Hongrie, XVIIème siècle. Elisabeth Nadasdy, une comtesse âgée et veuve, découvre qu'elle peut rajeunir temporairement en se baignant dans du sang de jeunes vierges...
Le titre peut être assez trompeur (ou bien il a été tout simplement mal choisi, tant que ça vend), il vient directement de l'un des surnoms de Vlad III "Tepes", "Drăculea", et non du héros de Bram Stoker, et le personnage principal est ouvertement inspiré de la tristement célèbre comtesse Elisabeth Báthory, tueuse en série hongroise du XVIème siècle (dont la sinistre réputation a plus ou moins égalé celle de Vlad III).

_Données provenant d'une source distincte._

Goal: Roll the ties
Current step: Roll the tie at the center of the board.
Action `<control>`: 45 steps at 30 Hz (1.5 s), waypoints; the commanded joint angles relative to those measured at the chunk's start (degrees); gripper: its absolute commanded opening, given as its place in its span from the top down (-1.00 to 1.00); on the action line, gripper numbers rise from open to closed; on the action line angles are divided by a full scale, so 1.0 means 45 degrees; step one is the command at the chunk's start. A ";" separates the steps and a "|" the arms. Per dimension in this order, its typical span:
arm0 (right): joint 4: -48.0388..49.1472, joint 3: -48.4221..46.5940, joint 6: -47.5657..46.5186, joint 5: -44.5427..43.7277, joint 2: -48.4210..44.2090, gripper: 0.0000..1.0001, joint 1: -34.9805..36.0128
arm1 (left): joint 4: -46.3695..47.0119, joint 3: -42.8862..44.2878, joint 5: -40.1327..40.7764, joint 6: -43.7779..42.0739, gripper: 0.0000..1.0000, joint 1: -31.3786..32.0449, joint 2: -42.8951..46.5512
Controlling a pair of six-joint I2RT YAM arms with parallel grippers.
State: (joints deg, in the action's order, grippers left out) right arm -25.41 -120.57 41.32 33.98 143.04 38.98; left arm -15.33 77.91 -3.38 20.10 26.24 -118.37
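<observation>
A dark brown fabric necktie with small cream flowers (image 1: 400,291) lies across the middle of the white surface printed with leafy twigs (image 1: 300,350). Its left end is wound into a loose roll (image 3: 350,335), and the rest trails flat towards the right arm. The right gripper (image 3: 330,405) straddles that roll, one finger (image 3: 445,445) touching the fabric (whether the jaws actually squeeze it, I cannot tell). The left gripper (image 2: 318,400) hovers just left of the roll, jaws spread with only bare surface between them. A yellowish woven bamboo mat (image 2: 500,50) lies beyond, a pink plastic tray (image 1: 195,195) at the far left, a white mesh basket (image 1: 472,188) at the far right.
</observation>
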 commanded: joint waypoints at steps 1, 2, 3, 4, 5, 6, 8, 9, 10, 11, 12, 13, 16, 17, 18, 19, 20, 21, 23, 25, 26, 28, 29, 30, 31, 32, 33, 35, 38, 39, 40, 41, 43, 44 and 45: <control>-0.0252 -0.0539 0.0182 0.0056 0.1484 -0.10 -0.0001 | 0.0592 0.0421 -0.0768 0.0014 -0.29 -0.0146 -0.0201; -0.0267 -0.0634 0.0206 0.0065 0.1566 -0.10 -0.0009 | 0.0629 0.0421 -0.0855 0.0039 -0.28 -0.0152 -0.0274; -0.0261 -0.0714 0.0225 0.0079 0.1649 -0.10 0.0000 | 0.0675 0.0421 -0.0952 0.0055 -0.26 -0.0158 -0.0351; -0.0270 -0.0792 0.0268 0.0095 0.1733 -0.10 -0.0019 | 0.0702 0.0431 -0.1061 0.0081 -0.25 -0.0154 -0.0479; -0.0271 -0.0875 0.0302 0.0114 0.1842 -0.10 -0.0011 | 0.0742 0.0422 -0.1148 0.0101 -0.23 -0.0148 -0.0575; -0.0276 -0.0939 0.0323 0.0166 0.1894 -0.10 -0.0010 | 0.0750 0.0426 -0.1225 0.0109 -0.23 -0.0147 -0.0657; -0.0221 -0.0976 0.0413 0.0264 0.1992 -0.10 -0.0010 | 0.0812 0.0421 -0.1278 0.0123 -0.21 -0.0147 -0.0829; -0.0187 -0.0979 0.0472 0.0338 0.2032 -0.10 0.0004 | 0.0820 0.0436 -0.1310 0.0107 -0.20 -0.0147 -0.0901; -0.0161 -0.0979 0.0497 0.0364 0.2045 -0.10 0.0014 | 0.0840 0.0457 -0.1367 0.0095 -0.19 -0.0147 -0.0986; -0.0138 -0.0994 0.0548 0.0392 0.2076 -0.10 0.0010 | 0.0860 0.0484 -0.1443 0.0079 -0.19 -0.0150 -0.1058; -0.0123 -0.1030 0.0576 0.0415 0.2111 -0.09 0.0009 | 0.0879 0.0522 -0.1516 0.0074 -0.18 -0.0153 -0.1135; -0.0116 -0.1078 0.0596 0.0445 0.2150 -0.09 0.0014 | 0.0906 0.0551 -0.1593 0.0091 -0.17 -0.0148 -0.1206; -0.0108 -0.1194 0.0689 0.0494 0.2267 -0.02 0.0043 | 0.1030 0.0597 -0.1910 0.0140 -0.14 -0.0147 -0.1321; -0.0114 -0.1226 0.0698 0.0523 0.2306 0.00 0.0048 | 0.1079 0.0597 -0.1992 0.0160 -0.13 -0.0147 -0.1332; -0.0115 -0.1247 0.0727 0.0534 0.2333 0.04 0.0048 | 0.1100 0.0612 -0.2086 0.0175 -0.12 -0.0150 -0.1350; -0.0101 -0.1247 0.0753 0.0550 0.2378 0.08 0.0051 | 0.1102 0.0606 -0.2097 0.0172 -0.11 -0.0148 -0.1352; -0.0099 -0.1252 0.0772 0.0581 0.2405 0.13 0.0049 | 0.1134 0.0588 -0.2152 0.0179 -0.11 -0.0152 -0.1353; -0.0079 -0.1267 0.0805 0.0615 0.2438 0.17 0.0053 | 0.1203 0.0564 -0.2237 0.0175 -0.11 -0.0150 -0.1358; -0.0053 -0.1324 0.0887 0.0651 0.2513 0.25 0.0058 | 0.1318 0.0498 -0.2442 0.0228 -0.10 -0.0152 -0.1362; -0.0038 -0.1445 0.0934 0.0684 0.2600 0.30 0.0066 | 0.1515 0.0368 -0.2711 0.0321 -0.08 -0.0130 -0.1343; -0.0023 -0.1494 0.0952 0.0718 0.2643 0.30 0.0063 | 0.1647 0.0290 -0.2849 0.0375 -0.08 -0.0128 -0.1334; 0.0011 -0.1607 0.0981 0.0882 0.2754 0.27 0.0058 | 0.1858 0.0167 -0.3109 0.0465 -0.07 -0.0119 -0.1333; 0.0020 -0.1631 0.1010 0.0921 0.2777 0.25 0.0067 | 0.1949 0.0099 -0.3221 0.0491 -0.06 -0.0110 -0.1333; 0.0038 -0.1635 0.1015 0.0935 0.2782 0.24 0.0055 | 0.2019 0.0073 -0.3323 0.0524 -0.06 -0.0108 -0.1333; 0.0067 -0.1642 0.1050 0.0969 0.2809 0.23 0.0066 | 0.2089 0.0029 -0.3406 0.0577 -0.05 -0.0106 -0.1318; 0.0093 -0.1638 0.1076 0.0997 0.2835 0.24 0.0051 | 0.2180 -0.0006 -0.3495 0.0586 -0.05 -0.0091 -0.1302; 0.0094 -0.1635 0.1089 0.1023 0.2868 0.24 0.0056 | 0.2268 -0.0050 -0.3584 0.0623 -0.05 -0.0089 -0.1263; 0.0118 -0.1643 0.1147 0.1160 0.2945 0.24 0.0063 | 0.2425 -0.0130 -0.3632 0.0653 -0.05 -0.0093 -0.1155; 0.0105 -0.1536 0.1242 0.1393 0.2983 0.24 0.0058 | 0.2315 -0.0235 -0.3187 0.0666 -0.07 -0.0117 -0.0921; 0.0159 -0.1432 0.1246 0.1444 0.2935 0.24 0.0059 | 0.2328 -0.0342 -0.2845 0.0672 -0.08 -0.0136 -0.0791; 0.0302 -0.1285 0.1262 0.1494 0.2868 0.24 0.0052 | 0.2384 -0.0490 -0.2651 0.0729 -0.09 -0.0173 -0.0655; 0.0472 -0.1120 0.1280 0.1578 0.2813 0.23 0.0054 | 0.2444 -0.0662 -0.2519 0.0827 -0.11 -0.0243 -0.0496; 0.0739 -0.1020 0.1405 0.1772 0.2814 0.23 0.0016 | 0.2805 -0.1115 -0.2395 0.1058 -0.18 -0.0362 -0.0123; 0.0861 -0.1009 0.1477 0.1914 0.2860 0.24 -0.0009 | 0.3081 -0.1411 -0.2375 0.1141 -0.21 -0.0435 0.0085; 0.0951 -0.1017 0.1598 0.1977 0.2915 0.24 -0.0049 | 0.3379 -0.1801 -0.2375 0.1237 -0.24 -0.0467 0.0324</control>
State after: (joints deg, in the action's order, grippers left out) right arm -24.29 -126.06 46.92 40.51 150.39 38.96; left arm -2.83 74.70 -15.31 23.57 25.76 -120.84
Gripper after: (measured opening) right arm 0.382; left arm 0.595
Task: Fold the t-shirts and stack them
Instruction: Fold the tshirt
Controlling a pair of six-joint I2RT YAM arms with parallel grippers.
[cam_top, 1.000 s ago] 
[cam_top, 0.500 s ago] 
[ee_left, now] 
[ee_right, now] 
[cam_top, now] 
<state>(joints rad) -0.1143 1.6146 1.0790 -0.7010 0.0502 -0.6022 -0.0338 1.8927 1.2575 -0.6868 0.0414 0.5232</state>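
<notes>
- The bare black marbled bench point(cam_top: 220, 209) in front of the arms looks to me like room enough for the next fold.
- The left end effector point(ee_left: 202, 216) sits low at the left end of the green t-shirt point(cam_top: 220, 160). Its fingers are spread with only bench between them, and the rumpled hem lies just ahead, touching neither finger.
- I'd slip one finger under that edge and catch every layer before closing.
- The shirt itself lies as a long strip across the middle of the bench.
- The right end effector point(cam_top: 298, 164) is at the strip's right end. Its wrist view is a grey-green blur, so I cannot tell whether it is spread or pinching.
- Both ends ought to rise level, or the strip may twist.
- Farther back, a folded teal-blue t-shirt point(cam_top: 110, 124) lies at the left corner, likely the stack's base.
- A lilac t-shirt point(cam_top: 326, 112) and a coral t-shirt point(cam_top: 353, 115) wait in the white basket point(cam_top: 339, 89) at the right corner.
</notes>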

Ce n'est pas une vampire (elle n'est pas morte, n'a pas de crocs et ne suce pas le sang) mais le besoin de sang pour survivre et son appétit sexuel (même s'il n'est pas dirigé vers ses proies) ont beaucoup en commun avec les morts-vivants suceurs de sang codifiés par la littérature du XIXème siècle et repris abondamment par les classiques de la Hammer.
Pas le plus spectaculaire des films de ce studio, ni celui à l'ambiance la plus remarquable, pas non plus le plus érotisé (beaucoup moins que Vampire Lovers, sorti un an avant) mais une heure et demie en compagnie d'Ingrid Pitt, même vieillie et enlaidie une scène sur deux, doublée par une autre (adieu son charmant petit accent de l'Est) et sans grands seconds rôles à ses côtés (à part Nigel Green), ça vaut quand même le détour.